## Goal of the exercise:
Return only the lines from the top of the material through the line marked by "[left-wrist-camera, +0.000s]", unaltered.

## Given data:
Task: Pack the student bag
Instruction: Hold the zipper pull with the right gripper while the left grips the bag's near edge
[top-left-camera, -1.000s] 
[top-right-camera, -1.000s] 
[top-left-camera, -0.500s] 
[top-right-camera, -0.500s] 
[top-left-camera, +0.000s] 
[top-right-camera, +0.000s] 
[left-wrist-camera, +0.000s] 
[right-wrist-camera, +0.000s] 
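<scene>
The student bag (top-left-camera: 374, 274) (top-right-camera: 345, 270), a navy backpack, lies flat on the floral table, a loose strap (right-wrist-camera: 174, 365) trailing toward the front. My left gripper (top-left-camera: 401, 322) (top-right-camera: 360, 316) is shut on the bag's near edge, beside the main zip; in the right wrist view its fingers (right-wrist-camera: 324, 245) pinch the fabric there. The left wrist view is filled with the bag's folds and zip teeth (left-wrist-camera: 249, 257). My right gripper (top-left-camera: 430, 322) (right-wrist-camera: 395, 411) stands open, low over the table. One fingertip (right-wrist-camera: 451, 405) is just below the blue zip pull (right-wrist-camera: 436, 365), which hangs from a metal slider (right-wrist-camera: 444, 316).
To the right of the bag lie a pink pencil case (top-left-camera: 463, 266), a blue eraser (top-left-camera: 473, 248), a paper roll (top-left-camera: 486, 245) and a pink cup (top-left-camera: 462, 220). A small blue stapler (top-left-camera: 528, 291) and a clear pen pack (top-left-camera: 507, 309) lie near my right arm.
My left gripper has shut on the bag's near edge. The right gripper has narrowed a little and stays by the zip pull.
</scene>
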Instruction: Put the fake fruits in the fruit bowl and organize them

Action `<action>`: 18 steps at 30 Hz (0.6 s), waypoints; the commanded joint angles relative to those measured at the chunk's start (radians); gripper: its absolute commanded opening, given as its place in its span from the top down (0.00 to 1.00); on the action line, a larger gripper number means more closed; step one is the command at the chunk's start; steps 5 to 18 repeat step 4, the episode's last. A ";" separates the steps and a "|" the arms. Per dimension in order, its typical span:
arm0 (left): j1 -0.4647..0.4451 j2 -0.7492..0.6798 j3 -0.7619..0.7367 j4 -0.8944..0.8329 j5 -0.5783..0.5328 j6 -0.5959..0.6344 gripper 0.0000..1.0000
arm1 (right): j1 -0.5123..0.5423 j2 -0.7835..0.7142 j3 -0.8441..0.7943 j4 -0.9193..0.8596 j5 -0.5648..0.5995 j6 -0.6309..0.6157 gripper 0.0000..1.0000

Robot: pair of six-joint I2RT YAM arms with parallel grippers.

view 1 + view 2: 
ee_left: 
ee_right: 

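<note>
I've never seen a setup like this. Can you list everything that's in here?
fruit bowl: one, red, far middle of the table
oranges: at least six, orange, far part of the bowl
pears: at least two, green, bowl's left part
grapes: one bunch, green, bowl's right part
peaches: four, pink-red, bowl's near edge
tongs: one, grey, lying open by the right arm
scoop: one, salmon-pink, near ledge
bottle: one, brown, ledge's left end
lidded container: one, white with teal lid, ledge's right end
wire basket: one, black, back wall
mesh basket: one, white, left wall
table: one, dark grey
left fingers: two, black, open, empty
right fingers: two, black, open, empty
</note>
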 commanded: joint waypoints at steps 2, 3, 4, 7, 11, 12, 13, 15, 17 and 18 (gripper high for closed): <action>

## Written response:
Task: Pack the student bag
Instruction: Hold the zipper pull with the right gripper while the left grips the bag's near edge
[top-left-camera, -1.000s] 
[top-right-camera, -1.000s] 
[top-left-camera, -0.500s] 
[top-right-camera, -0.500s] 
[top-left-camera, +0.000s] 
[top-right-camera, +0.000s] 
[left-wrist-camera, +0.000s] 

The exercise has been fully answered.